Don't get me wrong, the new content is welcome. You have a variety of fun challenges for each class which unlock alternate abilities, and everything that there can be more of has more of it from player characters and bosses to maps, items, and monsters - though it feels like playing the base game with a bunch of packaged DLC being sold as a 'new' title.

Personally I really loved the first 2D Risk of Rain and never got into the hype for the 3D version so I'm happy for more of the same. The enhancements, additional content, rule and content customisation, game modes, and everything else make this a clear upgrade over the original but it doesn't do much to distinguish itself beyond the extras. Even so, I'm having a blast and will continue to chip away at this through the year. If you're looking for more rain it's here, but there's no risk of innovation.

Hacker Simulator takes a more grounded approach to the hacker sim and lets you employ simulations of realistic tools and methods used by contemporary hackers. Sadly it does this in the most repetitive, tedious, and slow way possible, showing a poor understanding of what makes a game fun.

It has a great first impression. The PC has a simulated OS with terminals, linux commands, a pretend browser, and it seems close to 'Welcome to the Game II' levels of depth, but you very quickly discover how shallow everything is. The OS is clunky to use, terminals only take a few specific commands, the browser isn't dynamic, apps don't take arguments, you have to click into text boxes to start typing - there's lots of annoying cut corners. Then you get into hacking and again it seems reasonable at first. You hack the wifi, hack an IP, steal some data. Then you do it again, and again, until you unlock malware and phishing.

This is where the game gets to its most repetitive. For some reason almost every hack from this point is a phishing attack to upload malware. Phishing involves a counting game, spending $3 for a burner facebook account, and running an upload command. You do this about 25 times then you unlock exploit crafting which introduces a new money sink of $12 roughly every 10 minutes and the rewards barely cover the cost. Then the game wants you to grind $350 to get a mining rig. This took me about 8 hours of repeating these phishing attacks, occasionally broken up by stealing files, and after all that you're rewarded with another uninteresting 'hack' puzzle that involves checking a long hex code for invalid characters and re-writing it.

The underlying ideas here are great - using realistic tools, doing a variety of realistic hacks - but dear god the implementation and pacing is awful. Counting items in a list and writing the same 6 instructions is mind numbing, least of all when it's all you have to do for hours on end only to be rewarded with another mechanically lazy, easy to generate, boring 'puzzle'. Throughout the grind you learn how shallow the 'generative' elements are. Files have meaningless random names placed randomly into a file structure. Every contact says one of two lines. Every problem is introduced alongside its solution so there's zero anticipation. And if you do extra work and download extra account files they soon become invalid and just take up space on your hard drive, so there's actually punishment for being a 'better' hacker.

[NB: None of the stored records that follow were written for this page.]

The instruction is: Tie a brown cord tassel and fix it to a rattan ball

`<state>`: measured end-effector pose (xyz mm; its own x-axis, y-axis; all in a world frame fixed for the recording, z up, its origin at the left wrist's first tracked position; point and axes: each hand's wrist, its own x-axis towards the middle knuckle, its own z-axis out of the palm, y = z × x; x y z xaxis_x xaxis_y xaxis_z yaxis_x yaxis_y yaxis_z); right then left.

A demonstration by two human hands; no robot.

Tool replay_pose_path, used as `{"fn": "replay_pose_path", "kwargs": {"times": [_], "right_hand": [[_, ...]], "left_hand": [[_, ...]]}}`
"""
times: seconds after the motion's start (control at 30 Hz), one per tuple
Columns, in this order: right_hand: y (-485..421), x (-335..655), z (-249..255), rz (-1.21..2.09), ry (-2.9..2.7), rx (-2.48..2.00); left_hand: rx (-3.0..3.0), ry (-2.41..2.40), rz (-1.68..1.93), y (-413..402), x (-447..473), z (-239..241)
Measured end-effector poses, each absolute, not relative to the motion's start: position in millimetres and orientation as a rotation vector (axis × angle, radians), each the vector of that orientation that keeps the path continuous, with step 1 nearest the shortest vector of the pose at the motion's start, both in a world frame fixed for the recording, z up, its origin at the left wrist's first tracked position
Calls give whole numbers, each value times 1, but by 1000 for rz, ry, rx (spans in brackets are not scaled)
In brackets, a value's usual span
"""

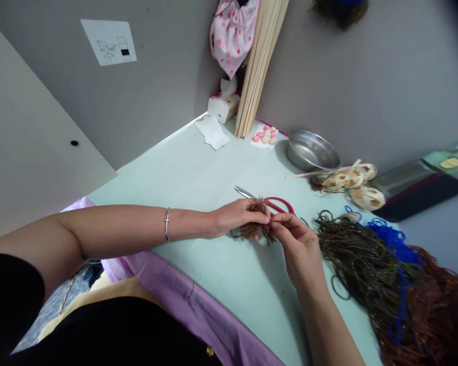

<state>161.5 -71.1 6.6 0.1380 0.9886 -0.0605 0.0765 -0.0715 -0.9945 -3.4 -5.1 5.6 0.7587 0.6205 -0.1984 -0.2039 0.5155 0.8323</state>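
Observation:
A small bundle of brown yarn [257, 231] with frayed ends is pinched in my left hand [238, 216], whose wrist wears a silver bangle. My right hand [295, 236] meets it from the right, thumb and forefinger pressed together at the bundle's edge; what exactly lies between those fingertips is too small to make out, possibly strands of the same yarn. Just behind both hands lie scissors [280, 204] with red handles, their blades pointing left and partly hidden by the bundle.
Heaps of dark green yarn [351, 249], blue yarn [391, 239] and brown yarn [431, 310] cover the right side. Farther back are a steel bowl [315, 152], rolled pale strips [351, 178], a dark phone-like slab [423, 195], pink pieces [265, 135], wooden slats [257, 71] and a tissue box [223, 107].

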Motion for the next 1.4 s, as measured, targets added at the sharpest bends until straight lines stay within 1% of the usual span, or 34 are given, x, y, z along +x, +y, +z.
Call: {"fn": "replay_pose_path", "kwargs": {"times": [0.17,0.37,0.67,0.9,1.13,1.4], "right_hand": [[-72,159,12,1065,-1167,-1400],[-74,159,19,995,-1466,-1486],[-71,165,10,1132,-1246,-1412],[-72,159,14,1107,-1220,-1414],[-72,160,11,1115,-1224,-1408],[-72,159,12,1110,-1246,-1399]], "left_hand": [[941,508,555,-5,-2,-2],[1015,517,549,-7,-3,1],[975,495,566,-5,-4,1],[1039,528,555,-6,-4,-3],[875,510,560,-5,-3,5],[816,386,622,-4,-1,1]]}}
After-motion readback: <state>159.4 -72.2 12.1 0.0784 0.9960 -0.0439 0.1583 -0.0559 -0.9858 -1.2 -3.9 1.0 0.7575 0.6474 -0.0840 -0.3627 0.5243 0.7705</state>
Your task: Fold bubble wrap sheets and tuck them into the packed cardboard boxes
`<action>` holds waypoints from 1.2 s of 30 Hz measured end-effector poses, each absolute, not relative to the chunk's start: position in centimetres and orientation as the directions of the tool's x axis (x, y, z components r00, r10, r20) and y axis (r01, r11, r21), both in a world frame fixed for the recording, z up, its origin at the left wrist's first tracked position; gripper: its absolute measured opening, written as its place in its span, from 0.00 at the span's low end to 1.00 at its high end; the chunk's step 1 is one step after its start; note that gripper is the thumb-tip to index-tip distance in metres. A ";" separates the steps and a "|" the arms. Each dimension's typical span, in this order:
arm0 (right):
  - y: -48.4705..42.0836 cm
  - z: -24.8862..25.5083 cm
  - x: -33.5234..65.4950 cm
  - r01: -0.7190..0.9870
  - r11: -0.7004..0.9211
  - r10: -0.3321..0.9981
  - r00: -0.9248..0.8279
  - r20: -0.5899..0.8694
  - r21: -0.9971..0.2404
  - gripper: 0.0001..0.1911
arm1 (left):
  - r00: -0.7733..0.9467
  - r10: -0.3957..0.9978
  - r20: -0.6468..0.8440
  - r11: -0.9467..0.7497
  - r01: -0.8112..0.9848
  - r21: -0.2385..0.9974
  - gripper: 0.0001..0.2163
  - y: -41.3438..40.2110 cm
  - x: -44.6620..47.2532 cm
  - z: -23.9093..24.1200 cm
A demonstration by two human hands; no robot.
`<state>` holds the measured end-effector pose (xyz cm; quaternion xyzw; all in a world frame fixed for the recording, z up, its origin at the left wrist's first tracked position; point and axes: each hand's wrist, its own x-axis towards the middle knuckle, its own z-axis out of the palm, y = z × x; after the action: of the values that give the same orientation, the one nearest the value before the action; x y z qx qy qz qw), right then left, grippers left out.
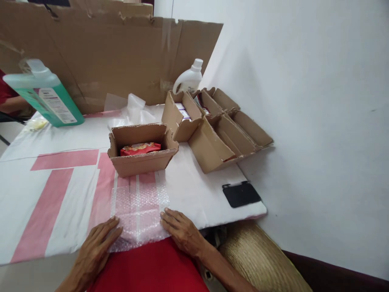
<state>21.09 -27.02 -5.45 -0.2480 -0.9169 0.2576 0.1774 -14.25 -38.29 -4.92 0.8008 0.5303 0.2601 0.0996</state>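
Note:
A clear sheet of bubble wrap (pixel 139 213) lies flat at the table's front edge, the pink stripes of the cloth showing through it. My left hand (pixel 99 243) rests at its left side, fingers stretched out. On the right side, my right hand (pixel 180 229) lies with its fingers extended over the wrap's edge. Just beyond the wrap stands an open cardboard box (pixel 142 165). Inside it is a red packet (pixel 141 149) with a patterned top; neither hand touches the box.
Several open cardboard boxes (pixel 209 138) stand together at the right. A black phone-like object (pixel 241 194) lies near the right corner. At the back are a green liquid bottle (pixel 50 97), a white jug (pixel 190 77), crumpled plastic (pixel 135 111) and a cardboard panel (pixel 106 56). Another person's arm (pixel 13 104) shows far left.

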 end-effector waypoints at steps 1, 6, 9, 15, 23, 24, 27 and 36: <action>-27.2 -5.4 21.1 0.357 0.722 0.569 -0.794 0.214 -0.593 0.23 | 0.265 0.916 0.301 -0.387 0.785 0.485 0.22 -38.4 -14.1 -4.8; -27.4 -3.4 20.2 0.345 0.425 0.805 -0.567 0.175 -0.837 0.12 | -0.094 0.993 0.066 0.000 0.573 0.820 0.11 -37.8 -12.2 -2.2; -26.5 -2.3 19.0 0.384 0.178 0.912 -0.410 0.005 -0.906 0.10 | -0.226 0.963 -0.147 0.233 0.422 0.876 0.13 -36.4 -11.2 -0.8; -24.5 -4.0 16.6 0.378 -0.004 0.966 -0.238 -0.102 -0.926 0.16 | -0.302 0.947 -0.110 0.269 0.557 0.786 0.17 -34.8 -10.6 -1.3; -25.1 -6.2 15.6 0.620 0.163 0.982 -0.174 0.068 -0.768 0.14 | -0.392 0.918 -0.051 0.307 0.625 0.718 0.17 -34.0 -9.1 -2.1; -25.2 -6.3 15.6 0.650 0.174 0.982 -0.176 0.076 -0.740 0.14 | -0.399 0.916 -0.047 0.313 0.633 0.708 0.17 -33.9 -9.0 -2.2; -25.2 -6.3 15.7 0.708 0.198 0.980 -0.157 0.122 -0.677 0.15 | -0.436 0.899 0.038 0.305 0.686 0.660 0.17 -33.8 -8.8 -2.5; -27.4 -3.0 13.6 0.505 0.748 0.655 -0.665 0.358 -0.430 0.32 | 0.375 0.829 0.415 -0.475 0.864 0.169 0.27 -33.8 -6.8 -3.2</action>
<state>13.60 -27.39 -2.98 -0.3221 -0.9004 0.1486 0.2520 -6.80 -33.78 -3.19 0.8282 0.5109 0.2271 -0.0384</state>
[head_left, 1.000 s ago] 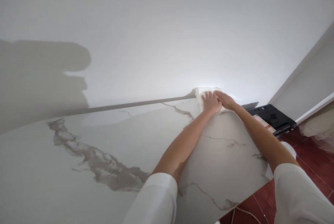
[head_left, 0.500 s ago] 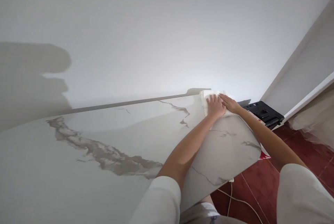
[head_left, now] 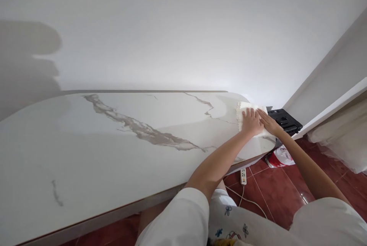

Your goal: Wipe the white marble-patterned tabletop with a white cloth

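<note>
A white cloth [head_left: 242, 107] with a scalloped edge lies on the right end of a white, grey-veined marble-look tabletop [head_left: 109, 158]. My left hand [head_left: 252, 123] is flat on the cloth with its fingers spread. Beside it, my right hand [head_left: 268, 122] presses on the cloth's right side, fingers stretched out, its fingertips close to the left hand. Both palms face down, so the cloth under them is hidden.
A pale wall [head_left: 160, 28] runs behind the table. Off the right end sits a black case [head_left: 286, 120]. On the red tiled floor are a red-and-white bag [head_left: 282, 157] and a power strip [head_left: 243, 176] with its cord. A sheer curtain [head_left: 338, 135] hangs at far right.
Both hands and the cloth have moved from the back edge toward the rounded right end. The camera view has shifted, showing more of the table's front edge and the floor.
</note>
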`<state>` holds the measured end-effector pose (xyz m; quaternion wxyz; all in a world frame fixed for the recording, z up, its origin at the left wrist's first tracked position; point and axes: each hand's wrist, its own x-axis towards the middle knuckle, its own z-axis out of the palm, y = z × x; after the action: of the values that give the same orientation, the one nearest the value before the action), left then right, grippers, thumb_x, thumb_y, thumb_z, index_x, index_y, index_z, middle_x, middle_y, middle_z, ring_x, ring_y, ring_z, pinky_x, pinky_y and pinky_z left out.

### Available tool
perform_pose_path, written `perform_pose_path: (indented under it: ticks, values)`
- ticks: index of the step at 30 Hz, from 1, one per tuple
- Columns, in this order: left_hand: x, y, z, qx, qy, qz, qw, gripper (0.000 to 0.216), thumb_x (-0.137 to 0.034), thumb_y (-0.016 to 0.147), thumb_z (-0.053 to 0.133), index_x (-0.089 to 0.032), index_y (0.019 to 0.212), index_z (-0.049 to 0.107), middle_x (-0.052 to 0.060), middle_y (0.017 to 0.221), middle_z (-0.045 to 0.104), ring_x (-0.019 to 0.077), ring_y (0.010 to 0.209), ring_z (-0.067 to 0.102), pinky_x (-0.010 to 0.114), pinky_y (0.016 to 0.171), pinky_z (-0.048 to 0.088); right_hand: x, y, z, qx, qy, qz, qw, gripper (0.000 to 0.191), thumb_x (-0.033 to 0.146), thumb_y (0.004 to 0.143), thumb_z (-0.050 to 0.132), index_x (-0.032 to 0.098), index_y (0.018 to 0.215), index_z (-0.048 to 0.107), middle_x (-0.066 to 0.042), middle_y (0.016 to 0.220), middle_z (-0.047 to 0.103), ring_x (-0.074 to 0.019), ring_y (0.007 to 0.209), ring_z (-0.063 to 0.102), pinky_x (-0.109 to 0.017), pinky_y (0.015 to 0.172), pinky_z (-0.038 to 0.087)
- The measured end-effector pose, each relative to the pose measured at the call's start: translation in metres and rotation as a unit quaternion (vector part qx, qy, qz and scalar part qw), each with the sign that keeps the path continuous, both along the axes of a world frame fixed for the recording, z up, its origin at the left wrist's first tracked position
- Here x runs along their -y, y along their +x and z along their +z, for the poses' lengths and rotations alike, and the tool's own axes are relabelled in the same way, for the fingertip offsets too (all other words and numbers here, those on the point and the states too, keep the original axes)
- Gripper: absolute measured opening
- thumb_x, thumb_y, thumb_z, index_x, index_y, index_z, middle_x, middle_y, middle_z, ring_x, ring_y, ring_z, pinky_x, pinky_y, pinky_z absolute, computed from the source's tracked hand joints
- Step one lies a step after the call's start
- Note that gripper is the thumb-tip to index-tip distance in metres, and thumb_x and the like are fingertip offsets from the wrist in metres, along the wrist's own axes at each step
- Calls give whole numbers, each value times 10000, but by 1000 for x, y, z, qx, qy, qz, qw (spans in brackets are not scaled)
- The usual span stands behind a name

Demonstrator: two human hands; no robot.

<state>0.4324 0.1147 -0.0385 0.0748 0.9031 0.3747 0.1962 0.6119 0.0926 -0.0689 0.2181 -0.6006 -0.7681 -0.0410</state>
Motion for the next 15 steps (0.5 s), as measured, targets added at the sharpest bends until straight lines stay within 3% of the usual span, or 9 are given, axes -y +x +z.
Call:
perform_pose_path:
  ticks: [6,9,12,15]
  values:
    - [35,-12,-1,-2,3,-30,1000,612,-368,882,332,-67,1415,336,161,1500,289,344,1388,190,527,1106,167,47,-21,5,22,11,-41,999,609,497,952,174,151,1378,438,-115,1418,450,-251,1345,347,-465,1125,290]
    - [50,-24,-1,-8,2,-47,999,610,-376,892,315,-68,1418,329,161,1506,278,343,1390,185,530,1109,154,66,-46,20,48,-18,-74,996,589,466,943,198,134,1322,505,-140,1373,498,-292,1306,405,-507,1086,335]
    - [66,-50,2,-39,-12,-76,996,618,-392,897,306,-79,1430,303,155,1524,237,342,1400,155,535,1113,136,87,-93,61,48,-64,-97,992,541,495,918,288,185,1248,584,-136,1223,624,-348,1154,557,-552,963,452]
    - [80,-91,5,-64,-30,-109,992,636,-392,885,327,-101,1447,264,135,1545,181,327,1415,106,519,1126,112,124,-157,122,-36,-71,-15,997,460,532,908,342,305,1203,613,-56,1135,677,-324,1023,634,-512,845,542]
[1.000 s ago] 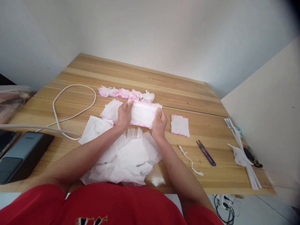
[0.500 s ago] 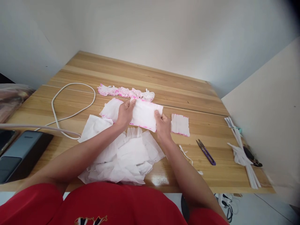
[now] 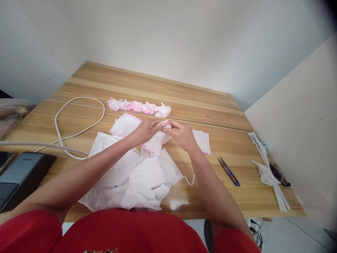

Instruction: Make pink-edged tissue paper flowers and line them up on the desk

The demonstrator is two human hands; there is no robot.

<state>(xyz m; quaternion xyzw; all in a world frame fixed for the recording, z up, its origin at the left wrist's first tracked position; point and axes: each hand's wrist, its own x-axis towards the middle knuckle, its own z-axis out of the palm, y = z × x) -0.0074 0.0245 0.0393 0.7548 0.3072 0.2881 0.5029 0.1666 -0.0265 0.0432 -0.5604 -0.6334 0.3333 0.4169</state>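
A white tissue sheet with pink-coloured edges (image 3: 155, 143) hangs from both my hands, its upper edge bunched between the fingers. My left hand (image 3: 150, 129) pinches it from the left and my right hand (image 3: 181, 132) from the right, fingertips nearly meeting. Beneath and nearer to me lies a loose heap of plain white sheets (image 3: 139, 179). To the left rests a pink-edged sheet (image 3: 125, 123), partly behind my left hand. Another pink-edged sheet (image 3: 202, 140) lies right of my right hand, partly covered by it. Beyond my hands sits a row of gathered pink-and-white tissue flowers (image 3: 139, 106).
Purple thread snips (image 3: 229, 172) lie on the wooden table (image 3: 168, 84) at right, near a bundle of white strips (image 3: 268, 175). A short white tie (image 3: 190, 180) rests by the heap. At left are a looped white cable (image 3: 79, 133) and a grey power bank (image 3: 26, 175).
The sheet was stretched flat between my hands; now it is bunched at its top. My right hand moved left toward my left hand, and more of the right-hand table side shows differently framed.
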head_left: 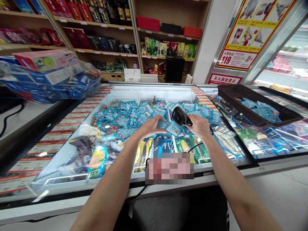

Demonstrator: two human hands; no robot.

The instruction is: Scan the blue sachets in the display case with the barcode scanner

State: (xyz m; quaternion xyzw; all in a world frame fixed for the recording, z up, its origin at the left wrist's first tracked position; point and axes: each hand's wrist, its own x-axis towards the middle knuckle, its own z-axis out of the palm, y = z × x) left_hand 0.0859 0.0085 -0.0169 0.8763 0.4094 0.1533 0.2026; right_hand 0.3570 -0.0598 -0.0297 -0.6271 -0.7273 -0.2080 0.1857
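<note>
My right hand [200, 125] is closed round the handle of a black barcode scanner [180, 115], whose head points left and down at the packets; its cable [194, 147] trails toward me. My left hand [152, 125] lies on the pile of blue packets [134, 117] in the open chest freezer [149, 88], fingers bent and pinching one blue packet [163, 124] just below the scanner head.
A dark mesh basket [252, 106] with a few blue packets rests on the glass lid at right. Other wrapped ice creams [98, 157] fill the near compartments. Wrapped boxes [50, 77] sit at left. Shelves [166, 48] of goods stand behind.
</note>
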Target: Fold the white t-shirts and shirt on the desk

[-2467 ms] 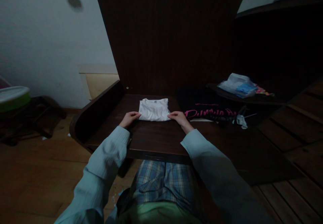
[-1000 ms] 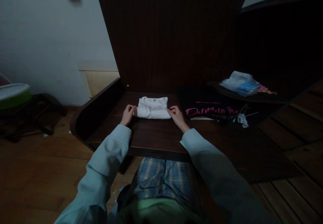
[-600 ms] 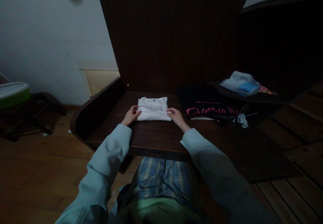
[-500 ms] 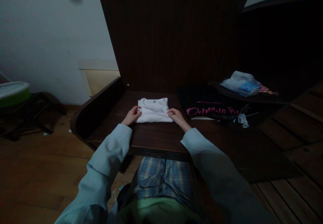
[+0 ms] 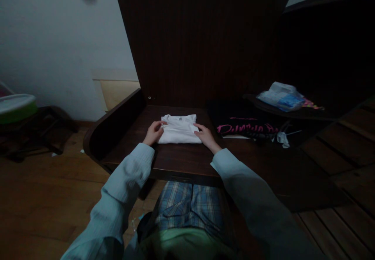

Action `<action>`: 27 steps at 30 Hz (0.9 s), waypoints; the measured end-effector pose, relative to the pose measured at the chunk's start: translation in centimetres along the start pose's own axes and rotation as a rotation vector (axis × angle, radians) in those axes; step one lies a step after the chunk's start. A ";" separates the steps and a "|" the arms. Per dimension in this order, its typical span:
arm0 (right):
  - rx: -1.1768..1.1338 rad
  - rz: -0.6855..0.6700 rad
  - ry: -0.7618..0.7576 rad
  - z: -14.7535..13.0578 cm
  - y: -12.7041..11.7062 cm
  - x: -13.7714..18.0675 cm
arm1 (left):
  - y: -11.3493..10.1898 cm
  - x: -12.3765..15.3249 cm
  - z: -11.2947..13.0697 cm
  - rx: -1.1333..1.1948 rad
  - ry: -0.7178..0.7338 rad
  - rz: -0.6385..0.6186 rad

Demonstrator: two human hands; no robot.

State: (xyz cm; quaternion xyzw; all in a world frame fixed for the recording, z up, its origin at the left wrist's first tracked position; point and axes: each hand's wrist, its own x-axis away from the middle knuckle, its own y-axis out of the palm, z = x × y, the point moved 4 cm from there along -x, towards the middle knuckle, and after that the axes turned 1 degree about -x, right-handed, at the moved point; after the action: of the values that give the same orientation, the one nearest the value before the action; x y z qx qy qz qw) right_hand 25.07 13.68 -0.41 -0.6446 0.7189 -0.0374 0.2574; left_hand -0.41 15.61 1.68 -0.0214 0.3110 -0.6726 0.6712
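Note:
A white T-shirt [image 5: 179,131], folded into a compact rectangle with its neckline at the far side, lies on a dark wooden desk [image 5: 178,162]. My left hand [image 5: 152,132] rests against the shirt's left edge, fingertips on the cloth and thumb apart from the fingers. On the opposite edge, my right hand [image 5: 206,136] touches the fabric with its fingers stretched and thumb spread below them. Both hands look open. Just right of the shirt sits a folded black garment [image 5: 234,125] with pink lettering.
A plastic packet [image 5: 283,96] of white and blue lies on a low curved shelf [image 5: 316,113] at right. The desk has a raised side panel [image 5: 114,125] on the left. A green-and-white round container [image 5: 17,107] stands on a dark stool [image 5: 48,129] at far left.
Both hands have loosened from a pinch at the shirt's sides, and their fingers now lie more spread and slightly farther up the edges. The shirt stays nearly in place.

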 end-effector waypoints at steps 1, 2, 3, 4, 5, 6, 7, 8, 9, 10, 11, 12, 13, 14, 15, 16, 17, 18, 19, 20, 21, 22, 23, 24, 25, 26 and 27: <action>0.025 0.014 -0.030 0.0 0.0 0.0 | -0.2 0.0 0.1 -0.038 0.012 0.037; 0.051 0.027 -0.062 0.0 0.0 -0.1 | -0.3 -0.1 0.0 -0.078 0.010 0.066; 0.078 0.032 -0.090 0.0 0.1 -0.1 | -0.3 -0.1 -0.1 -0.116 -0.002 0.080; 0.104 0.026 -0.110 0.0 0.2 -0.1 | -0.3 -0.2 -0.3 -0.146 -0.019 0.077; 0.127 0.009 -0.126 0.0 0.3 0.0 | -0.2 -0.2 -0.4 -0.170 -0.033 0.060; 0.151 -0.013 -0.139 0.0 0.5 0.0 | -0.1 -0.2 -0.5 -0.186 -0.042 0.036; 0.176 -0.038 -0.152 0.0 0.6 0.0 | 0.1 -0.2 -0.6 -0.192 -0.044 0.013; 0.203 -0.060 -0.162 -0.1 0.6 0.1 | 0.2 -0.2 -0.6 -0.191 -0.044 -0.006; 0.231 -0.075 -0.168 -0.3 0.6 0.1 | 0.2 -0.1 -0.6 -0.181 -0.045 -0.022; 0.257 -0.083 -0.169 -0.5 0.6 0.2 | 0.3 -0.1 -0.5 -0.168 -0.050 -0.039; 0.277 -0.084 -0.163 -0.7 0.5 0.2 | 0.4 0.0 -0.5 -0.152 -0.063 -0.064; 0.289 -0.078 -0.145 -0.9 0.3 0.3 | 0.5 0.0 -0.6 -0.138 -0.084 -0.097; 0.295 -0.067 -0.119 -1.0 0.2 0.3 | 0.6 0.1 -0.6 -0.119 -0.108 -0.138; 0.295 -0.054 -0.088 -1.1 0.0 0.4 | 0.7 0.2 -0.6 -0.090 -0.129 -0.185; 0.289 -0.037 -0.056 -1.2 -0.2 0.5 | 0.9 0.3 -0.6 -0.049 -0.142 -0.232; 0.274 -0.016 -0.028 -1.2 -0.3 0.6 | 1.0 0.4 -0.5 0.002 -0.147 -0.268; 0.250 0.010 -0.004 -1.2 -0.5 0.7 | 1.1 0.5 -0.4 0.056 -0.144 -0.286; 0.217 0.040 0.015 -1.2 -0.6 0.7 | 1.1 0.5 -0.3 0.104 -0.138 -0.283; 0.177 0.071 0.033 -1.1 -0.7 0.7 | 1.1 0.5 -0.2 0.140 -0.134 -0.262; 0.132 0.101 0.056 -1.0 -0.9 0.7 | 1.1 0.4 -0.1 0.161 -0.135 -0.230; 0.087 0.125 0.083 -0.8 -1.0 0.6 | 1.0 0.4 -0.2 0.173 -0.138 -0.203; 0.045 0.140 0.110 -0.6 -1.1 0.5 | 1.1 0.4 -0.3 0.182 -0.139 -0.188; 0.008 0.146 0.131 -0.4 -1.1 0.4 | 1.2 0.4 -0.4 0.193 -0.133 -0.191; -0.024 0.142 0.144 -0.3 -1.1 0.3 | 1.3 0.3 -0.5 0.206 -0.117 -0.206; -0.048 0.127 0.152 -0.1 -1.0 0.2 | 1.4 0.3 -0.6 0.216 -0.094 -0.231; -0.063 0.100 0.163 0.0 -0.9 0.1 | 1.6 0.3 -0.8 0.220 -0.064 -0.261; -0.071 0.065 0.180 0.2 -0.7 0.0 | 1.7 0.2 -0.9 0.215 -0.031 -0.289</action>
State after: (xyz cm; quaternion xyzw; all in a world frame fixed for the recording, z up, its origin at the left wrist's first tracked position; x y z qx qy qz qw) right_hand 25.81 13.59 -0.26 -0.6237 0.7606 -0.0613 0.1696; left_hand 0.68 15.90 0.14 -0.0044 0.2203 -0.7912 0.5705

At its core this game is just doing the bare minimum. Mechanics are implemented in lazy, simple ways that are easy to randomize. Zero foreshadowing, nothing to look forward to. Every feature has corners cut that make them less interesting to use. Every hack is over simplified, padded with extra steps, unfun, and overused. Rewards are undermined by hacking costs. Upgrades are barely of any use. At every turn the game feels unfinished, rushed, and missing variation, yet this game isn't in early access and the dev is working on other projects. The game exe doesn't even have it's own icon, the unreal logo is showing. A sad waste of real potential.